I am sure that the Robens Agreement does apply. That has been underlined by Sir Derek Ezra. I am not so much dealing with its current application. I would like to deal with the concern felt by manufacturers in my constituency over this problem. What we are discussing is not something new. It has been going on for a long time and has been dealt with pragmatically in the past.
The Robens Agreement of 1968, in which I played some small part, was brought about because there was great concern among manufacturers of precision machinery in Coventry, people who work to tolerances of thousandths of a millimetre, that because of undermining of their factories they might be disadvantaged. They feared that they might not only incur direct physical loss but suffer consequential damage, with the result that their workers would be put out of work and they might suffer closure such as that on the M6, but which in the case of a manufacturing company is obviously of much deeper concern.
A gentlemen's agreement was mentioned. That is all very well. One of the reasons why those directly concerned want the situation to be changed statutorily is that there is no absolute guarantee that either Ministers or Chairmen of the National Coal Board will always be gentlemen. It is, therefore, necessary to embody in the law the broad preoccupation which is felt by those who are worried about what might happen.
My hon. Friend touched on the existence of an inter-departmental working party considering the general question of compensation. As the hon. Member for New Forest has said, this working party has been in existence since 1971. In the whole of those five years it has met six times. I wonder whether it should be called the non-working party. A working party dealing with such a vital problem which is so dilatory in reaching a conclusion is surely not to be relied on by us tonight. That is why so many of those concerned feel that this Bill is the occasion for building in specific measures to make sure that at least in this area there shall be proper provision for compensation.
It has been said that the better is the enemy of the good. I have no doubt that if we had a general decision about compensation which would be of wide and general application we would all be much better off and manufacturers and workers could sleep more easily at night, knowing that if anything happened they would be compensated. For the time being we are dealing with the coal industry and the problem of undermining manufacturing industry in places like Coventry.
I quote from a letter I received from the Director of the Coventry and District Engineering Employers' Association. Although he speaks in the name of the employers I can say from my own contacts with the trade unionists in Coventry that what he says expresses the feelings not only of the employers but of the workers in industry there, too. He says:
I know that you are very well aware of our long term concern in relation to compensation for consequential loss arising from the withdrawal of lateral support. I am sure that you will readily appreciate that in a city like Coventry which depends for its prosperity so heavily upon industry that compensation merely for the immediate physical loss caused by subsidence can fall far short of providing anything like an adequate remedy for the firm concerned.
Then he comes to the nub of the matter, namely Clause 2:
For example, even a very modest degree of subsidence could cause a factory assembly line to be taken out of commission for many months with very serious consequences to the firm in terms of lost production not to mention the effect on employment in the factory concerned. Here I would also feel that you would readily see the essential equity of industry's case.

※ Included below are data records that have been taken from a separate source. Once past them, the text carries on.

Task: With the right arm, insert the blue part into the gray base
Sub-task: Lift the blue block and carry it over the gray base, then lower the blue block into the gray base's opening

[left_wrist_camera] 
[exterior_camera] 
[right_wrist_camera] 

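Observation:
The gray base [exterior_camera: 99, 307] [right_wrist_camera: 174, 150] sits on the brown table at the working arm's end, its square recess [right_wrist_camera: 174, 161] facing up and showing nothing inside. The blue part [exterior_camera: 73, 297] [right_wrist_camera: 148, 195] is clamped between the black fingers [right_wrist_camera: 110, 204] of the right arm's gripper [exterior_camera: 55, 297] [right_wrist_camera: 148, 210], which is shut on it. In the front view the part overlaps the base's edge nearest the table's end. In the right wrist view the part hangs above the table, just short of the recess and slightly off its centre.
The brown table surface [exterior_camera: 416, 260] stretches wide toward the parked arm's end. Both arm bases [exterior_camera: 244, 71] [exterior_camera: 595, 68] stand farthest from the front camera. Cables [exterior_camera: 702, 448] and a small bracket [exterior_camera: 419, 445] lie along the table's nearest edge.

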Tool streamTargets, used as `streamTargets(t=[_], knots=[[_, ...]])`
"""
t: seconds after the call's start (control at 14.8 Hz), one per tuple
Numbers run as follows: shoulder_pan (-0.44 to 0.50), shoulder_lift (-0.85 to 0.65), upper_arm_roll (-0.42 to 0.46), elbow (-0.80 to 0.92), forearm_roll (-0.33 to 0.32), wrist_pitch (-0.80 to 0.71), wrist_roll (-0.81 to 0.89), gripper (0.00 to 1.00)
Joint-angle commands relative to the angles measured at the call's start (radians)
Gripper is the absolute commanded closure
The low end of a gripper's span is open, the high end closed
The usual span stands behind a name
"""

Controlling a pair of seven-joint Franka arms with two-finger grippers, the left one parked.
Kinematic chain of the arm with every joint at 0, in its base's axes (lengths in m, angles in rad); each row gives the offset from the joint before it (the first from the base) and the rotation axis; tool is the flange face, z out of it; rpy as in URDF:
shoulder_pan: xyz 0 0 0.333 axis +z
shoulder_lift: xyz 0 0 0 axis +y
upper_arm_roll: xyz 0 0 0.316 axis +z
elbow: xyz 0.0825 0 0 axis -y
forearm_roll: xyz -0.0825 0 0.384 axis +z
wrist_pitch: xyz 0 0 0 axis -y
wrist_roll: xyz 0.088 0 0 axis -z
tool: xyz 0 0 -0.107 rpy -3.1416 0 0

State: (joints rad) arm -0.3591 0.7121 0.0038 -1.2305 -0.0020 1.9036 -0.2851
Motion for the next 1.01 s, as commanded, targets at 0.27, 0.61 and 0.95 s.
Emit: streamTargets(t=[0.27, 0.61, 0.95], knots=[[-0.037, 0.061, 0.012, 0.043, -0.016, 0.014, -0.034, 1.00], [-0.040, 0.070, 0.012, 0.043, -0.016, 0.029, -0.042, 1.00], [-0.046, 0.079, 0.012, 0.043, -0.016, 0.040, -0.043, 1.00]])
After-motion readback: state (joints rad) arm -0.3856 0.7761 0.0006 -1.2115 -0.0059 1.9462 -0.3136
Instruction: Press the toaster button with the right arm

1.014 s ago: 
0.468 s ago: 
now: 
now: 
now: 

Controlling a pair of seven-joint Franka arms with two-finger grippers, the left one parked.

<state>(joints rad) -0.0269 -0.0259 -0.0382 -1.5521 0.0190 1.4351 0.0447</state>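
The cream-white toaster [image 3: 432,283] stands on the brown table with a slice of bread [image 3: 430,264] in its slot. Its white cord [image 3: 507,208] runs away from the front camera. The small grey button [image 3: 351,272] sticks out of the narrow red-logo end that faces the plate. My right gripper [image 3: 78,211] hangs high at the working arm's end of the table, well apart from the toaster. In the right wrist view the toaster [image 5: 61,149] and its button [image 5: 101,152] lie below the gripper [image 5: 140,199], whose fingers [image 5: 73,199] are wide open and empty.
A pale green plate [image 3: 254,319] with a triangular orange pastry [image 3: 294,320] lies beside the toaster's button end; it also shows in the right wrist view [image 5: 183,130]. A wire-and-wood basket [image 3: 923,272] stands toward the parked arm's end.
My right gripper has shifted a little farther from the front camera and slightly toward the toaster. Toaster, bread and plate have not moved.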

He then goes on to give the roll-call of the firms mentioned. I think it will be agreed that in giving this roll-call of industrial firms concerned he and I, in quoting him, are referring not just to parochial matters in my constituency, but to the concern of the whole nation. He continues:
At present some of the major companies who are vitally concerned include Courtaulds, Dunlop, Alfred Herbert and Morris Engines to name but a few, but really the same problems apply to many other employers to the north of the city.
In mentioning those firms, which are directly over the potential line of mining
underneath the city of Coventry, I think we are dealing with the legitimate claims of those engaged in industry in the city to see that in this important Bill these dangers are recognised. Perhaps I might in parentheses say that I find this a curious hybrid Bill when I see pneumoconiosis, which we all deplore and are happy to see provided for, somehow related to the more controversial question of mining under various cities and farmland.
Be that as it may, the fact is that we have a proposal here which has dangers which has been recognised by my hon. Friend's predecessors. Indeed, they have been recognised by previous chairmen of the National Coal Board. I pay tribute both to Lord Robens and to Sir Derek Ezra who are fully apprised of the dangers. They have promised that the so-called gentlemen's agreement will be maintained.
But, even accepting that, we have now reached a point where the Lords, in their wisdom, have produced a sensible recommendation which I believe should have the non-partisan support of the House. What they are asking is reasonable. I hope that it will be supported.
I should like to give one final illustration. When the first intentions were announced, that the National Coal Board might mine under the City of Coventry, naturally the most acute anxiety was the fear that mining would be carried out underneath the cathedral. That was a legitimate anxiety which immediately produced a proper emotional reaction.